## Task prompt
The response should be an exact transcription of the data below, free of images.

[Provided material Boundary: Start]

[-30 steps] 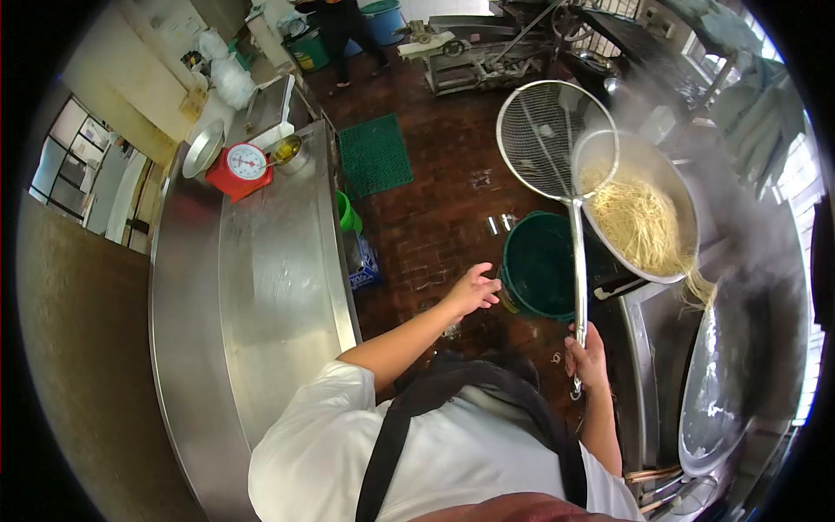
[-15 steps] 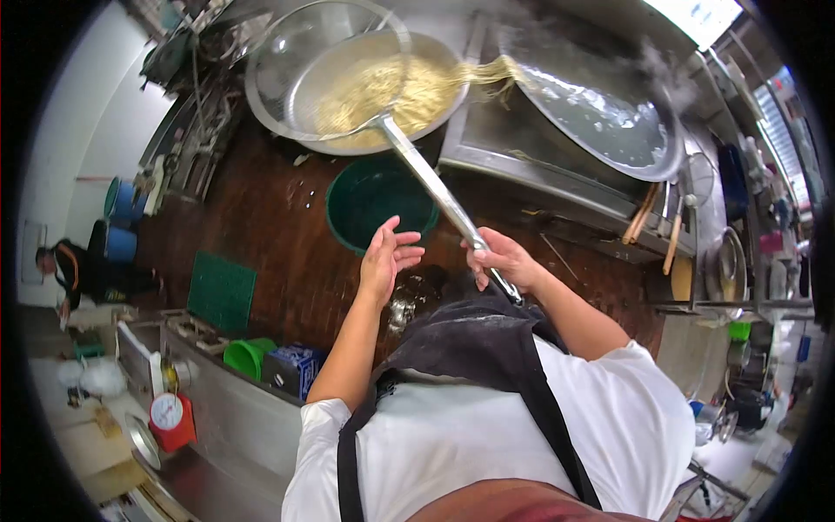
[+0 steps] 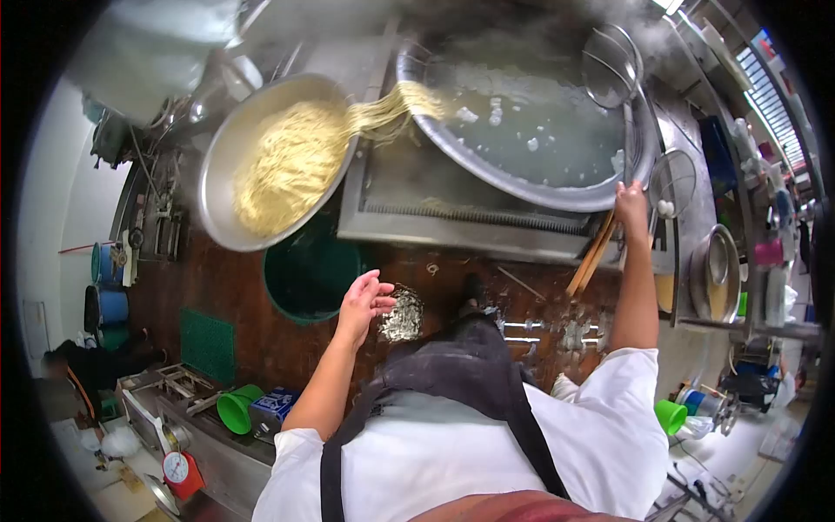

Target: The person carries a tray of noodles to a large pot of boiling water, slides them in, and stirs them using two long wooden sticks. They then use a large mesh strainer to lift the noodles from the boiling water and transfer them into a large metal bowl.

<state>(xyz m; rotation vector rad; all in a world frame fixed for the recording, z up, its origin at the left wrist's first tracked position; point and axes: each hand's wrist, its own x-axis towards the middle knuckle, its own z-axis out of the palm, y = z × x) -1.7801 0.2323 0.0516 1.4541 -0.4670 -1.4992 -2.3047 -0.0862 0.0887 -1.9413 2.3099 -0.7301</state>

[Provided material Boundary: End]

## Response box
[-30 steps] 
[-15 steps] 
[+0 steps] 

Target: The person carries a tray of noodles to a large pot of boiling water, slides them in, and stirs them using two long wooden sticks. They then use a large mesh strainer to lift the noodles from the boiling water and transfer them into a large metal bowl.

<state>(xyz m; rotation vector rad; all in a world frame fixed for the recording, z up, its origin at the left wrist's first tracked position; point and axes: each hand's wrist, its own x-axis towards the middle knuckle, its own z-axis out of the palm, y = z × x) -1.7801 0.2323 0.0516 1.4541 -0.4670 -1.4992 -2.3047 -0.0862 0.0887 -1.9413 2.3099 -0.7301</state>

This answer is complete as written.